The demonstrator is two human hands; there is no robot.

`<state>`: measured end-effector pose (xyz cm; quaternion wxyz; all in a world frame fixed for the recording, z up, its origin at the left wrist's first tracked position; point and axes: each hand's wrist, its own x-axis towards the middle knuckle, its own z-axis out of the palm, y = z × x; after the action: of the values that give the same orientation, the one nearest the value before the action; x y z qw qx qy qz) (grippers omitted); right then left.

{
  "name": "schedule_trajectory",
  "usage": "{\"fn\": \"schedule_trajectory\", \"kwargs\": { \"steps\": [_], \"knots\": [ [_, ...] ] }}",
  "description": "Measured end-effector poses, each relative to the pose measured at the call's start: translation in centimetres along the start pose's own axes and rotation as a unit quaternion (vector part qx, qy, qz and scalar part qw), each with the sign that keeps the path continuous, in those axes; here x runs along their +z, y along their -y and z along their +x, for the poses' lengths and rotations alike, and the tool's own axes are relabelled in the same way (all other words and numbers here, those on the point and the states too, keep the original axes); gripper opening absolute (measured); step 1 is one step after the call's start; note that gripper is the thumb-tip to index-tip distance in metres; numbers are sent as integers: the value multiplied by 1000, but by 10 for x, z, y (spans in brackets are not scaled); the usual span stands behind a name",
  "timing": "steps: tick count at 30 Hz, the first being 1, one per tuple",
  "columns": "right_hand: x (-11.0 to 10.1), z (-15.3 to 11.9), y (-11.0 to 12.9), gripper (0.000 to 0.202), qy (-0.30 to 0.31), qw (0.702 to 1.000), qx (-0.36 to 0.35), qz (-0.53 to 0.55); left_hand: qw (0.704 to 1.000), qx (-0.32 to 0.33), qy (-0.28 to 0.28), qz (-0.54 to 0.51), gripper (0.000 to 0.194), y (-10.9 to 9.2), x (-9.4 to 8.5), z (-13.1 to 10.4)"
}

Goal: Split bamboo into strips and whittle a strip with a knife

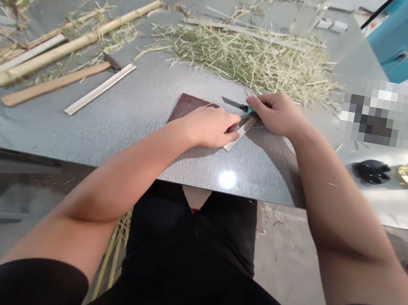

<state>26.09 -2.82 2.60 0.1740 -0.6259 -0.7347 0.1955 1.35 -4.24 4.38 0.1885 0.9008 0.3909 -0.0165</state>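
Observation:
My right hand (276, 113) is closed around the handle of a utility knife (234, 104), whose blade points left. Close beside it, my left hand (212, 126) has its fingers curled on a pale bamboo strip (239, 136), which slants between the two hands. The strip's lower end shows below my left fingertips; its upper end runs under my right hand. A dark reddish-brown flat piece (188, 107) lies on the table, partly covered by my left hand. Whether the blade touches the strip, I cannot tell.
Behind my hands spreads a heap of thin bamboo shavings (252, 58). To the left lie a hammer (58, 82), another bamboo strip (100, 89) and a long bamboo pole (81, 41). A clear plastic cup (311, 11) stands at the back right. The grey table (132, 134) ends near my lap.

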Motion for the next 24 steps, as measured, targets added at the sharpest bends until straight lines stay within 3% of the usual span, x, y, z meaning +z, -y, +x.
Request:
{"fn": "schedule_trajectory", "kwargs": {
  "steps": [17, 24],
  "knots": [
    [0, 0, 0, 79, 21, 1000, 6, 0, 1000, -10, 3, -11, 45, 0, 1, 0],
    [-2, -2, 2, 67, 45, 999, 8, -12, 1000, -20, 5, -21, 44, -3, 1, -1]
  ]
}}
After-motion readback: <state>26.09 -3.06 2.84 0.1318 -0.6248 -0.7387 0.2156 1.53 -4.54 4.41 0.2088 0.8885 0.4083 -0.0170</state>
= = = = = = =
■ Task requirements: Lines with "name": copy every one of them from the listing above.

■ Your response:
  "name": "schedule_trajectory",
  "description": "Measured end-effector poses, each relative to the pose measured at the call's start: translation in centimetres along the start pose's own axes and rotation as a unit quaternion (vector part qx, qy, qz and scalar part qw), each with the sign that keeps the path continuous, in those axes; here x runs along their +z, y along their -y and z along their +x, for the poses' lengths and rotations alike, and the tool's own axes are relabelled in the same way (all other words and numbers here, those on the point and the states too, keep the original axes); gripper opening absolute (measured); step 1 is one step after the call's start; note that gripper is the thumb-tip to index-tip distance in metres; numbers are sent as integers: the value multiplied by 1000, but by 10 for x, z, y (spans in brackets are not scaled); the usual span stands behind a name",

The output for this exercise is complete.